Exercise directions - What you give must be exactly the lines of the material from the first through the line that contains "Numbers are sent", inclusive, and no others.

● ● ●

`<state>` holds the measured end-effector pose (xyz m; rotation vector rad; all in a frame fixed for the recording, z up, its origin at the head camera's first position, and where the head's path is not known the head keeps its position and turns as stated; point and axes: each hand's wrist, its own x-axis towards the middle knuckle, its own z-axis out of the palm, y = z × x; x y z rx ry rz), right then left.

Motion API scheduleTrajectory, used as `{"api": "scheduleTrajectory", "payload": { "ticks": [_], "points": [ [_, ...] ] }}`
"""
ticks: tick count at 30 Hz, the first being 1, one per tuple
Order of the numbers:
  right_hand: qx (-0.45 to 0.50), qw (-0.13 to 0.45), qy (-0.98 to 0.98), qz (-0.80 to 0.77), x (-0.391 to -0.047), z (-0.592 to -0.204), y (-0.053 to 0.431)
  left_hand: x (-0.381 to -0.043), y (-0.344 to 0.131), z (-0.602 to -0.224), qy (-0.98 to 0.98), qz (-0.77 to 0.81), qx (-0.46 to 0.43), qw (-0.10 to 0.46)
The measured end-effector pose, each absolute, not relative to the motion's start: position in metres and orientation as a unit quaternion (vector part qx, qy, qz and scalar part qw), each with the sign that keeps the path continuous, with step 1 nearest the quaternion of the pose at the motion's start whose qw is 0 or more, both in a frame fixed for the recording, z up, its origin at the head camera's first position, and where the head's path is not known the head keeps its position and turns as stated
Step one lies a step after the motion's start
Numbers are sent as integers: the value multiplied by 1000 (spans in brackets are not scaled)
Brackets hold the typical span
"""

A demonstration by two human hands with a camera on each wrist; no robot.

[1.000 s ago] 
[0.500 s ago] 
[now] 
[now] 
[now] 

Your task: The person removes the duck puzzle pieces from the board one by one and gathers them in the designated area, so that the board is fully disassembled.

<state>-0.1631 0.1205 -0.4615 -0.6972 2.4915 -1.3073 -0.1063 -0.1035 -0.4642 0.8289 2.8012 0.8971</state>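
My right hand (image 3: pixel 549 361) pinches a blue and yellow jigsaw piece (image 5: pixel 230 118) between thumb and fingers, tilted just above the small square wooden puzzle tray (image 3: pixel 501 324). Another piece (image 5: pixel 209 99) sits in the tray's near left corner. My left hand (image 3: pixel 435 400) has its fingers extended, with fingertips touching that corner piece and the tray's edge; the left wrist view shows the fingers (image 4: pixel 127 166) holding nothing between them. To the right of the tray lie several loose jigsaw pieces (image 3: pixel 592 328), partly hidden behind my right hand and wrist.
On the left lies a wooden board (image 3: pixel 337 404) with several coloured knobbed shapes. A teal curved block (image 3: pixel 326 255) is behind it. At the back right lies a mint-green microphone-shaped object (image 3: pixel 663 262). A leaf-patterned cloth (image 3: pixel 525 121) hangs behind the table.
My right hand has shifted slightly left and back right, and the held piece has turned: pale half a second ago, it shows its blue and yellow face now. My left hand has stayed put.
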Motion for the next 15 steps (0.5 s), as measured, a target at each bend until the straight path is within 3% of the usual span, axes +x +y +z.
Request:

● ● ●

Solution for this task -
`<state>` holds the measured end-effector pose (xyz m; rotation vector rad; all in a frame fixed for the recording, z up, its origin at the head camera's first position, and where the head's path is not known the head keeps its position and turns as stated; point and axes: each hand's wrist, its own x-axis towards the middle knuckle, its own z-axis out of the palm, y = z × x; x y z rx ry rz), right then left.

Motion API scheduleTrajectory, used as `{"api": "scheduleTrajectory", "payload": { "ticks": [_], "points": [ [_, ...] ] }}`
"""
ticks: tick count at 30 Hz, the first being 1, one per tuple
Order of the numbers:
  right_hand: qx (-0.45 to 0.50), qw (-0.13 to 0.45), qy (-0.98 to 0.98), qz (-0.80 to 0.77), x (-0.391 to -0.047), z (-0.592 to -0.204), y (-0.053 to 0.431)
  left_hand: x (-0.381 to -0.043), y (-0.344 to 0.131), z (-0.602 to -0.224), qy (-0.98 to 0.98), qz (-0.77 to 0.81), qx (-0.46 to 0.43), qw (-0.10 to 0.46)
The measured end-effector pose, each absolute, not relative to the motion's start: position in metres and orientation as a unit quaternion (vector part qx, qy, qz and scalar part qw), each with the sign that keeps the path continuous, with step 1 nearest the quaternion of the pose at the motion's start whose qw is 0 or more, both in a frame fixed for the recording, z up, its origin at the head camera's first position, and where the head's path is not known the head keeps its position and turns as stated
Step one lies a step after the motion's start
Numbers are sent as integers: the value multiplied by 1000 (spans in brackets are not scaled)

No additional answer text is required.